Optikergeschäft von Fielmann
Foto: Fielmann Group

Die Fielmann-Gruppe hat eine deutliche Steigerung ihrer Geschäftszahlen für das Jahr 2023 sowie das erste Quartal 2024 verzeichnet. Trotz der Herausforderungen durch hohe Inflation und steigende Zinsen, die allgemein zu gedämpften Konsumausgaben führten, konnte Fielmann seine Marktanteile ausbauen und ein Umsatzwachstum von 12 % im Jahr 2023 erreichen. Der Umsatz stieg auf beeindruckende 1,97 Milliarden € gegenüber 1,76 Milliarden € im Vorjahr.

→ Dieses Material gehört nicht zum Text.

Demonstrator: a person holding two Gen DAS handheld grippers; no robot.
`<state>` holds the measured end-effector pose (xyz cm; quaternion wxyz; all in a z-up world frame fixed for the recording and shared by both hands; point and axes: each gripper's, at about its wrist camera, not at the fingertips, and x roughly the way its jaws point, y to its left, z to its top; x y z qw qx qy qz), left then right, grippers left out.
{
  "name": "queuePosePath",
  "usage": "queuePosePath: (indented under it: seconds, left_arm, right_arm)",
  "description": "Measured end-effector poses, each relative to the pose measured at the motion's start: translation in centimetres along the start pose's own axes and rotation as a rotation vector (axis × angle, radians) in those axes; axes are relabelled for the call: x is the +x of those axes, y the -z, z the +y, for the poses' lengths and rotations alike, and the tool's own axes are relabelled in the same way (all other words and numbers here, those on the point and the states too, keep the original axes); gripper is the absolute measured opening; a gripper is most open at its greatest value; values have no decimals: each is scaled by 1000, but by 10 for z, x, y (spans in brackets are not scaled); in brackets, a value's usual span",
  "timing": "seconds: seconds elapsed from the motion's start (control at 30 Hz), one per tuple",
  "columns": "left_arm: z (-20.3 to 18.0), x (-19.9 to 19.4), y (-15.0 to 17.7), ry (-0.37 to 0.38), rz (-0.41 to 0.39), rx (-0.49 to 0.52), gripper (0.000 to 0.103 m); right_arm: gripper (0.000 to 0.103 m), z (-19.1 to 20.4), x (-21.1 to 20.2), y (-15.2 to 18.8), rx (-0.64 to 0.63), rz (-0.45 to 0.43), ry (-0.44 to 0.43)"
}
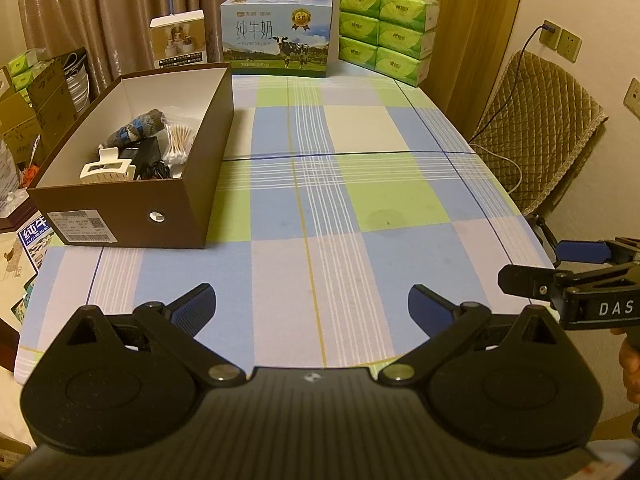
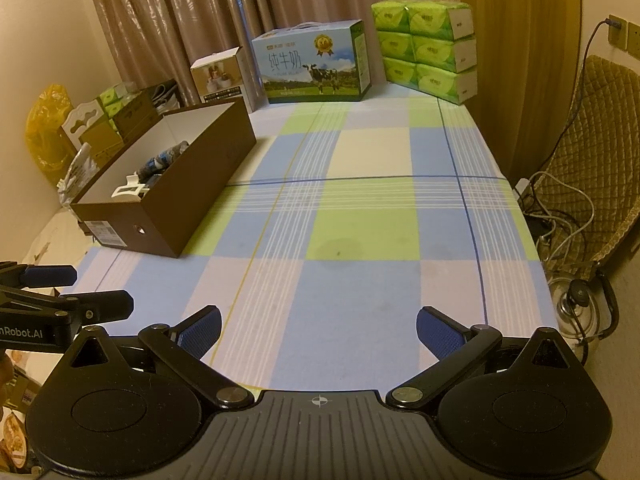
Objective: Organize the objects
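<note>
A brown open box (image 1: pixel 120 216) stands on the left of the checked tablecloth (image 1: pixel 360 184); it also shows in the right wrist view (image 2: pixel 168 216). Inside lie a cream hair claw (image 1: pixel 106 168), a rolled blue-grey sock (image 1: pixel 136 128), a bag of cotton swabs (image 1: pixel 178 144) and a black item with a cord (image 1: pixel 150 158). My left gripper (image 1: pixel 312 312) is open and empty over the table's near edge. My right gripper (image 2: pixel 318 332) is open and empty beside it; its fingers (image 1: pixel 532 280) show at the right of the left wrist view.
A milk carton (image 1: pixel 276 36), a small white box (image 1: pixel 178 40) and stacked green tissue packs (image 1: pixel 384 28) stand along the table's far edge. Cardboard boxes (image 1: pixel 36 100) sit left of the table. A quilted chair (image 1: pixel 540 120), cables and a kettle (image 2: pixel 580 308) are on the right.
</note>
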<state>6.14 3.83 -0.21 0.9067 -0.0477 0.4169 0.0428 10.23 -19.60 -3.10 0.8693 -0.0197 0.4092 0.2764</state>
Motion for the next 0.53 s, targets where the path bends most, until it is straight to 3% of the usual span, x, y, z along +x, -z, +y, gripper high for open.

Der geprüfte Jahresabschluss 2023 bestätigte die vorläufigen Zahlen, die bereits im Februar veröffentlicht wurden. Ein wesentlicher Wachstumstreiber war die starke organische Entwicklung in den Bestandsmärkten sowie das zusätzliche Wachstum durch die Digitalisierung und Internationalisierung des Unternehmens. Hierbei spielte besonders die Expansion in Nordamerika eine zentrale Rolle, wo die Fielmann-Gruppe ihren Umsatz um 24 % steigern konnte.

Die digitalen Vertriebskanäle erwiesen sich als besonders erfolgreich, mit einem Umsatzwachstum von 17 % gegenüber dem Vorjahr und einem erstmals erzielten Außenumsatz von mehr als 100 Millionen €. Dies entspricht etwa 5 % des Gesamtumsatzes der Gruppe. Die EBITDA-Marge verbesserte sich um 1,5 Prozentpunkte auf 20,8 %, was das EBITDA auf 410 Millionen € erhöhte – ein Anstieg um 21 % im Vergleich zu 340 Millionen € im Vorjahr.

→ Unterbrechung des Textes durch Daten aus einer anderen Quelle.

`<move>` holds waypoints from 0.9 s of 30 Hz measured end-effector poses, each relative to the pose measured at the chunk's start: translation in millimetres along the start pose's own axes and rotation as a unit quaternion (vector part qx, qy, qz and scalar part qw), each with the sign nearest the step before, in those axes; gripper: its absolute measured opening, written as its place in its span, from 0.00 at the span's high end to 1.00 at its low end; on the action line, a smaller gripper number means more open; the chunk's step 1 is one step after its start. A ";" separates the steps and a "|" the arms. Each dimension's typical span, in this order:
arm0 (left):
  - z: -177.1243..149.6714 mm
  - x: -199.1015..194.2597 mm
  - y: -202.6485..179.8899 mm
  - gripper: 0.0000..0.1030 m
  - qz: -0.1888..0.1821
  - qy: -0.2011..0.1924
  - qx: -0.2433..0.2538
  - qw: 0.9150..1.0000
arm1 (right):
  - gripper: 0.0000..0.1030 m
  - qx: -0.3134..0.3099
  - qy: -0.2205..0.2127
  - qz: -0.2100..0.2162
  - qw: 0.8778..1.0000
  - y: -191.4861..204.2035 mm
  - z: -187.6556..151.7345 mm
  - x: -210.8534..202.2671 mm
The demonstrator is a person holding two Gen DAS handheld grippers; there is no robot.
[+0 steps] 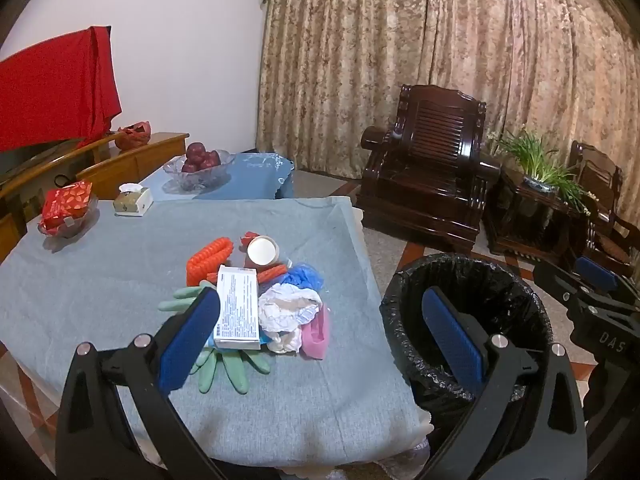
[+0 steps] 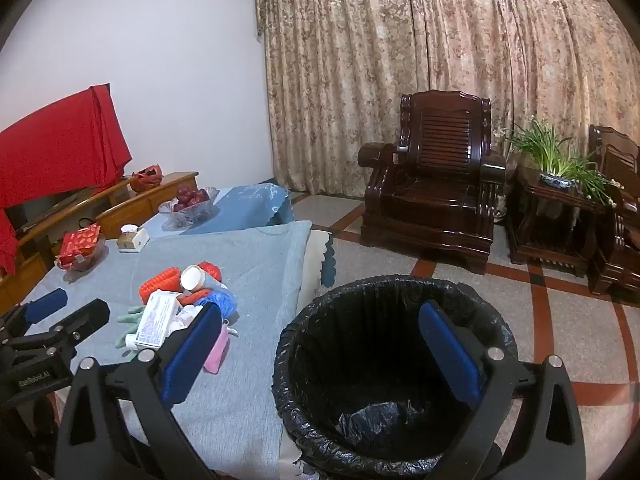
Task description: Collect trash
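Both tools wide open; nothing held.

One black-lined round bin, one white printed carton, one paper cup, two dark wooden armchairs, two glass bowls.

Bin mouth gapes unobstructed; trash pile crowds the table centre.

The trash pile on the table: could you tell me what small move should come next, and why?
Probably ease the left gripper down onto the white box atop the pile. Both grippers are open and empty, the lined bin holds nothing visible yet, and the box lies nearest the left fingers.
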State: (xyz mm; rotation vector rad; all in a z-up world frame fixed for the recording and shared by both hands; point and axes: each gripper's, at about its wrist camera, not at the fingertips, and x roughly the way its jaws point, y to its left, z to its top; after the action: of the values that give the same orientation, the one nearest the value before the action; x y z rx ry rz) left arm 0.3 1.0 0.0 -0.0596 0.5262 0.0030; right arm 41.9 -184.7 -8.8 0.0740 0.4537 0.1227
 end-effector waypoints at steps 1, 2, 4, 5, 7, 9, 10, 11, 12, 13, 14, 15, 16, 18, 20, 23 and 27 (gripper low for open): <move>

Das erste Quartal 2024 setzte diese positive Entwicklung fort, mit einem Umsatzanstieg um 11 % auf 529 Millionen €. Trotz der verhaltenen Umsatzentwicklung in Europa, beeinflusst durch die gedämpfte Konsumstimmung, besonders im Heimatmarkt Deutschland, zeigte die Gruppe in den USA eine starke Performance. Das EBITDA stieg um 11 % auf 117 Millionen € und das EBT verbesserte sich um 7 % auf 62 Millionen €.

Für das gesamte Geschäftsjahr 2024 erwartet die Fielmann-Gruppe ein Umsatzwachstum in der Größenordnung des Vorjahres. Die Prognosen deuten auf eine weitere Steigerung der Profitabilität hin, was sich in einer ähnlichen oder leicht höheren EBITDA-Marge wie im Vorjahr und einer verbesserten EBT-Marge widerspiegeln sollte.